Louis Pasteur et Robert Koch ont reconnu le rôle de diverses bactéries au XIXe siècle.
Plus tard la biologie a suivi le credo: tous les agents pathogènes contiennent du matériel génétique.

LE DOGME

jusqu'en 1982

Le biochimiste américain Stanley Prusiner renverse ce dogme avec sa théorie des prions. Dans une étude parue dans Science, il affirme comme auteur unique que la tremblante du mouton est déclenchée par des protéines modifiées. Or, les protéines n’ont pas de matériel génétique. Plus tard il explique: soudain, ces protéines changent de conformation comme un parapluie retourné par la tempête. Les prions seraient aussi responsables d’autres maladies inexpliquées telles que l’ESB.

L’HÉRÉTIQUE

9 avril 1982

Celui qui s’attaque à un dogme s’expose aux vents contraires, y compris Stanley Prusiner. Si sa théorie des prions a des partisans, de nombreux scientifiques restent fermement convaincus qu’il n’y a pas d’agent pathogène sans matériel génétique.

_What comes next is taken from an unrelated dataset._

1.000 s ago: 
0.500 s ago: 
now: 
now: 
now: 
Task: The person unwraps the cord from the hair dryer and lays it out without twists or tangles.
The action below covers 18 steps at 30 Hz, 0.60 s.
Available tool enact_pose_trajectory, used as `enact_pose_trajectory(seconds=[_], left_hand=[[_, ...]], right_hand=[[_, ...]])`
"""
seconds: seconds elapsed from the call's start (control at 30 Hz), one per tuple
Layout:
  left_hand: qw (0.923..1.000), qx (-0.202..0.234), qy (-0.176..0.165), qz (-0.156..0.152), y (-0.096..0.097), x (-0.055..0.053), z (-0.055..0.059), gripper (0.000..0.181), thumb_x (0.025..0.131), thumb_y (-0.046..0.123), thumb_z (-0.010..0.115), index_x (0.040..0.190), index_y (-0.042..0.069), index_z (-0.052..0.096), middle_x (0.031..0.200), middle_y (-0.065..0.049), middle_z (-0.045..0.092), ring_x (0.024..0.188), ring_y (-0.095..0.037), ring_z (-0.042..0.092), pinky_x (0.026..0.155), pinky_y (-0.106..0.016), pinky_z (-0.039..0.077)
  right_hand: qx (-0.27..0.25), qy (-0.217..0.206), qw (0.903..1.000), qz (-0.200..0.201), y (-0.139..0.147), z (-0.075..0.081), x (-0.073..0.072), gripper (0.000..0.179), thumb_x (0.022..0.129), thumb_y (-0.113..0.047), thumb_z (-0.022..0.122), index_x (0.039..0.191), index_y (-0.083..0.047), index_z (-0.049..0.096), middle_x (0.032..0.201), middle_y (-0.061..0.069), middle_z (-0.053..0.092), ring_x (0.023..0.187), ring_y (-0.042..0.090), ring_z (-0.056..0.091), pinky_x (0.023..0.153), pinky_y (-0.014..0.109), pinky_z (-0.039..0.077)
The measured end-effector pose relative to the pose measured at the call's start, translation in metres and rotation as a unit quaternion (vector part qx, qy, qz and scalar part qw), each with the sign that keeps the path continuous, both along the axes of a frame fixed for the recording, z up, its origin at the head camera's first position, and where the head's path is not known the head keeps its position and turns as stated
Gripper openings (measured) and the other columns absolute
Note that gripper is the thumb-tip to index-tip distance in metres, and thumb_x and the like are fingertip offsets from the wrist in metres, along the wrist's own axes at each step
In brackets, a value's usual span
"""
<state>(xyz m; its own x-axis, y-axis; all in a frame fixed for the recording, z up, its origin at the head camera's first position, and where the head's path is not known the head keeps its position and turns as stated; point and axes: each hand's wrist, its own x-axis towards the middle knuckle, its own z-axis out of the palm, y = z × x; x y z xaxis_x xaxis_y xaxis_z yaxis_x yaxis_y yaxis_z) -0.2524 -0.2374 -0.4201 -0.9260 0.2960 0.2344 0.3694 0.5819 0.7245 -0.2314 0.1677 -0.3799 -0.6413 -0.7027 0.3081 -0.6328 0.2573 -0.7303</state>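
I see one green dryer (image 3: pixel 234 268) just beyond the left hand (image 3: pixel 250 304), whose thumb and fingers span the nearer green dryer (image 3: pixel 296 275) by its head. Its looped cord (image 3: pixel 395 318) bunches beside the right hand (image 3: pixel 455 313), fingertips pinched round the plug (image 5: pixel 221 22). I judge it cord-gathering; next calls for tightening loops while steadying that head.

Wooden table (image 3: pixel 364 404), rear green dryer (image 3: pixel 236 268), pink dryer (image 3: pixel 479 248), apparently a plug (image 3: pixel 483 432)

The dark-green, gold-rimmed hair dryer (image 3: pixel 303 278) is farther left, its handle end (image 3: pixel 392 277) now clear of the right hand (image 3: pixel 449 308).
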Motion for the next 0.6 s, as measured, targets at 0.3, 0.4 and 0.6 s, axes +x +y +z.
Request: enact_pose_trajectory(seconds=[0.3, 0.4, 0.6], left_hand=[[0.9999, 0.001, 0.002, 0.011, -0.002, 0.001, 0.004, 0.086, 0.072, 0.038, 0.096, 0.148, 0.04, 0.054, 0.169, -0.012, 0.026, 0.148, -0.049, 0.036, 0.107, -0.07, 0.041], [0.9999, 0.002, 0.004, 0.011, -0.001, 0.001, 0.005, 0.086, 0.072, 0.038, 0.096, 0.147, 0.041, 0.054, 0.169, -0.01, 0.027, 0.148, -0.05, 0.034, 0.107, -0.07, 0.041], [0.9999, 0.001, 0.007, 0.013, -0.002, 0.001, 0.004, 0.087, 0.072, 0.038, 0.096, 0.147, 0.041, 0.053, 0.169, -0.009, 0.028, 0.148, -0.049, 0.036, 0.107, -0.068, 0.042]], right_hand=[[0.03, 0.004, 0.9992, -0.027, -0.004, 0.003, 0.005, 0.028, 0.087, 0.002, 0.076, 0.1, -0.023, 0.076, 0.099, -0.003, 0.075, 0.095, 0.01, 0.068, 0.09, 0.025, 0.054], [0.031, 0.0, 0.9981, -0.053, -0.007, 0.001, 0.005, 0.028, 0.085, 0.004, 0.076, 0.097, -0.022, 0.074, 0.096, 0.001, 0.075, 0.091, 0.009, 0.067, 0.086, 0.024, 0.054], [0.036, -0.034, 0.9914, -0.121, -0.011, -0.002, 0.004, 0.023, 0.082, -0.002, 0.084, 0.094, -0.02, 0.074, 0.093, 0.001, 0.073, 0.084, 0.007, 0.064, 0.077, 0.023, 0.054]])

Et Prusiner ne peut pas prouver que les protéines malades sont capables d’en contaminer d’autres. Un de ses détracteurs, Heine Diringer, virologue à l’Institut Robert Koch, est persuadé que les agents des maladies à prions sont de minuscules virus très lents.

LA GUERRE DE CROYANCES

1982-1997

Des chercheurs français publient dans Science une étude pour réfuter la théorie de Prusiner. Ils ont infecté des souris avec de la matière cérébrale de bovins atteints d’ESB. Tous les rongeurs sont tombés malades, mais la protéine mal repliée n’a pas été retrouvée chez tous. Le prion n’apparaissait qu’après des injections répétées de cellules cérébrales de souris malades à des souris saines. La conclusion des chercheurs: les prions pourraient jouer un rôle dans l’infection sans être décisifs.

LA RÉFUTATION

17 janvier 1997

Stanley Prusiner reçoit le prix Nobel de physiologie ou médecine pour sa théorie des prions. Ce qui en surprend plus d’un. Le Deutsches Ärzteblatt y voit «la consécration d’une thèse téméraire». Mais le comité Nobel «croit» Prusiner, selon une citation rapportée par le Spiegel.

LA CANONISATION

6 octobre 1997

Malgré le prix Nobel, de nombreux chercheurs doutent toujours de la théorie des prions. Le problème reste le même: personne n’est encore parvenu à démontrer que les prions pouvaient transmettre leur mauvais repliement aux protéines saines et donc les infecter. On rencontre en outre une large variété de prions dans les diverses maladies dégénératives du cerveau. Ceci est interprété comme une indication que l’agent pathogène réel est différent.

LE LONG DOUTE

1997-2010

Un groupe de chercheurs publie dans Science les résultats d’une expérience dans laquelle ils ont réussi à isoler totalement le prion pathogène et à contaminer des souris sauvages avec des prions purs. Des protéines mal repliées ont été trouvées dans les cerveaux tombés malades. Tous les postulats de Koch sont satisfaits: l’agent peut être cultivé hors de l’organisme et induit à lui seul la maladie.

LA CONFIRMATION

26 février 2010

La théorie des prions est également pertinente pour la recherche sur Alzheimer. Deux protéines mal repliées, la bêta-amyloïde et la Tau, déclencheraient conjointement cette maladie toujours plus répandue. Stanley Prusiner figure au 1er rang de la recherche. Toutefois, après quelques échecs thérapeutiques, la responsabilité de ces protéines dans le déclenchement de la maladie est fortement mise en doute.